There isn’t an ounce of fat. Every song moves with a power and purpose that eclipses their human origins, that speaks to the anger, pain, and frustration of the modern age. From the opening fusillade of the title track to the closing hurricane of “We Were Never the Same,” Love is Not Enough is a sonorous balance of vitality and viciousness that reflects the chaos and uncertainty of the times we live in.
“There’s always obstacles in the world,” Bannon says. “Personal, professional, economical, whatever. But I feel like we’re in a pressure cooker somewhere on our evolutionary line. It’s a lot just to be a human being in the modern world, trying to function, maintain, grow, have empathy, have compassion. It takes more than it used to, to do all those things.”

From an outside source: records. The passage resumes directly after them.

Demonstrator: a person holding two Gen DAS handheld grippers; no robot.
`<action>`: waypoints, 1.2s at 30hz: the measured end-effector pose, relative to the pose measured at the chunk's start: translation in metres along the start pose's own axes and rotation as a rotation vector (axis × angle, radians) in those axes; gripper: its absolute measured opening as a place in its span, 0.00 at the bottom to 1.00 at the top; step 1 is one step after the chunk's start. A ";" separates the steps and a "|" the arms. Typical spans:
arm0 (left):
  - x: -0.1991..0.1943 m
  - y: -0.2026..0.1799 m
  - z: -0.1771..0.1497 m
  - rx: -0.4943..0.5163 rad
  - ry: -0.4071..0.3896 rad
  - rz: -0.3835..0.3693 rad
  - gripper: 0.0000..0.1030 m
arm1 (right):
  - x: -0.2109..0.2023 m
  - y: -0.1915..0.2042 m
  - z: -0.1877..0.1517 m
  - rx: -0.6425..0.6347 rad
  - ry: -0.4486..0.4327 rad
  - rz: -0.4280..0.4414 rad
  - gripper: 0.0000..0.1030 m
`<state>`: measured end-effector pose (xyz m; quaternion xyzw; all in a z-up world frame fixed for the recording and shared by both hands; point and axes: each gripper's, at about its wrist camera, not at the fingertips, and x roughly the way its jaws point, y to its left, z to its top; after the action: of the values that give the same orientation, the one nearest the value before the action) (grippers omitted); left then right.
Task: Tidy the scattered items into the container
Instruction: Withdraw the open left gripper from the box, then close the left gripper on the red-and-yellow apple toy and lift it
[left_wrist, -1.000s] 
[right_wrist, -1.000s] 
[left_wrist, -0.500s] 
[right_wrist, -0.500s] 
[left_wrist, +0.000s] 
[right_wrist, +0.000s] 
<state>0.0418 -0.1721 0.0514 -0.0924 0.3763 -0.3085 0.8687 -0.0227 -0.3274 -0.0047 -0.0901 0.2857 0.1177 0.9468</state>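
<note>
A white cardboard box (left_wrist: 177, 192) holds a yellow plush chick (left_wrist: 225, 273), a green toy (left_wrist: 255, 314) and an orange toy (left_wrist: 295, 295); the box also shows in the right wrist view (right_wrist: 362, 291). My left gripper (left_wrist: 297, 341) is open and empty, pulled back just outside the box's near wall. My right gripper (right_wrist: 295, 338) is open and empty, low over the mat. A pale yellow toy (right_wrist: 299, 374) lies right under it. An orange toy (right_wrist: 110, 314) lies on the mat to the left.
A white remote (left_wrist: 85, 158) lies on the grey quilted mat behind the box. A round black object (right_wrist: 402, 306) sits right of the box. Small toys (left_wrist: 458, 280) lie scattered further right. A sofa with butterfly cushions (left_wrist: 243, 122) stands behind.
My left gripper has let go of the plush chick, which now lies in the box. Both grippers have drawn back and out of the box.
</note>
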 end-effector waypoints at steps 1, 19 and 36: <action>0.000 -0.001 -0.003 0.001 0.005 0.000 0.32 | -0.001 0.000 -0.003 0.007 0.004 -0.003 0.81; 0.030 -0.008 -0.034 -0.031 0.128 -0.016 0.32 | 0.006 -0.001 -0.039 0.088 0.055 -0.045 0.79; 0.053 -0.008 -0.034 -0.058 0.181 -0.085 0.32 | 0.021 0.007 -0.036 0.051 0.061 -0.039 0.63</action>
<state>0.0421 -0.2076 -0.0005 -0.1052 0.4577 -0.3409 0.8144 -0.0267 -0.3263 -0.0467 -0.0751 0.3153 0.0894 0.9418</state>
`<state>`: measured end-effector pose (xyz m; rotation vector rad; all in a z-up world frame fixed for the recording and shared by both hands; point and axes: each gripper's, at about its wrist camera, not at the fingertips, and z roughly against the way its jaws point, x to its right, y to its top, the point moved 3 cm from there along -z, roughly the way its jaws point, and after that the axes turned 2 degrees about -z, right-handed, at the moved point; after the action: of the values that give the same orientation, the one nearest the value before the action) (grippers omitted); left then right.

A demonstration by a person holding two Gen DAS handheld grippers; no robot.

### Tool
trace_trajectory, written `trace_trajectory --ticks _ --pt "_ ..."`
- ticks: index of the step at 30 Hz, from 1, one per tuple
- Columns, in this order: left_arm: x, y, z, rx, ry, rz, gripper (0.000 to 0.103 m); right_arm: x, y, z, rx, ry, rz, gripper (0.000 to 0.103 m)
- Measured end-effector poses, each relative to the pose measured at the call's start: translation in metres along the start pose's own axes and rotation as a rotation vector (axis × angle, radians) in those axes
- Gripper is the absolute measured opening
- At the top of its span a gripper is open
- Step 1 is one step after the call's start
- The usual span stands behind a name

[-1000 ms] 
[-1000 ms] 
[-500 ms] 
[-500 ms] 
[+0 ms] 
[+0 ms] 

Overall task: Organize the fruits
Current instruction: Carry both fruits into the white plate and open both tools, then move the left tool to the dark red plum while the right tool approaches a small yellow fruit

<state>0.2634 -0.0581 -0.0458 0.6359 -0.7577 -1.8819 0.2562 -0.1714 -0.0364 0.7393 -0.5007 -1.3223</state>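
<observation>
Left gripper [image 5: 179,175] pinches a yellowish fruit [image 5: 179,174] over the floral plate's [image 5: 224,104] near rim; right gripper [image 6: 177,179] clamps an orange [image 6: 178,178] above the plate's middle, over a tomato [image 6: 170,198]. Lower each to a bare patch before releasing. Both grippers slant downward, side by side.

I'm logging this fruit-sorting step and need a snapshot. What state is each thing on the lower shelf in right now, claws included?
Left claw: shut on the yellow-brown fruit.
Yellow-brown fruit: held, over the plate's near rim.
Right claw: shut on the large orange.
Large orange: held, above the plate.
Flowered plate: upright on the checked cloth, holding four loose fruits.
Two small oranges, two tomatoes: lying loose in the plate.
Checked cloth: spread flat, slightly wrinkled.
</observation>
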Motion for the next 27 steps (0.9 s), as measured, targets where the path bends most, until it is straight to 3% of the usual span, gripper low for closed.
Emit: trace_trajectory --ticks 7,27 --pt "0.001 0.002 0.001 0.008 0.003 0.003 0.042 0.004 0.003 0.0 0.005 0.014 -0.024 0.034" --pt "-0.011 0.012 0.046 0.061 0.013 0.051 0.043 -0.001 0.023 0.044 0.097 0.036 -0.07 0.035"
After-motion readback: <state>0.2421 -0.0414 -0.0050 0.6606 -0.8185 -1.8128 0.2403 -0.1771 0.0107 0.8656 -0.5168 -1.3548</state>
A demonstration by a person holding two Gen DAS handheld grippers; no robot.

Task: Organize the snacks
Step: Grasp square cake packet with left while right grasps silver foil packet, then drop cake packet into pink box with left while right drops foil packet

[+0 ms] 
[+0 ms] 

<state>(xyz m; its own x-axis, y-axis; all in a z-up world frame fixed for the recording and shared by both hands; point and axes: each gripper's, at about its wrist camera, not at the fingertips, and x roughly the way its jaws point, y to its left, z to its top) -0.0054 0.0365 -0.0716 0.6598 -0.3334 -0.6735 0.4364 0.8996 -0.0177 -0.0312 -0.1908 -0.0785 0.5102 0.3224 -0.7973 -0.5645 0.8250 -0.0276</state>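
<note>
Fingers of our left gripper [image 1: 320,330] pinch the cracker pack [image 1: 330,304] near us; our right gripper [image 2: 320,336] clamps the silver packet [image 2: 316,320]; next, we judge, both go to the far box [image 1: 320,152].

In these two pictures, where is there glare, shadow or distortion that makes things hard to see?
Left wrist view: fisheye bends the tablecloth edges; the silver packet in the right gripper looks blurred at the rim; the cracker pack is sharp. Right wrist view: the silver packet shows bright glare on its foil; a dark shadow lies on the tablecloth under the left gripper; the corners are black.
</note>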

The album title itself says everything about the trials of today. “The line ‘Love is not enough’ is something I had kicking around for a while,” Bannon says. “Some of the things I wrote at the time were from a human resilience perspective, an acceptance of the brutality and unforgiving nature of the world. I was reflecting on that in poetic form and set it aside. When we got into the studio, it all fit together.”
Unlike so many albums that adhere to a time-honored sequencing format, cherry-picking favored tracks for the all-important first, second, and final spots, Love is Not Enough is all about momentum. “It does a thing that no other Converge record does—it keeps ramping up,” Bannon says. “And that’s definitely by design. Internally, we passed around dozens of ideas for sequencing because everyone interprets music differently and there’s no right way
of doing it. When we do that, we always joke that we all have to be equally unhappy. But this is the one that works.”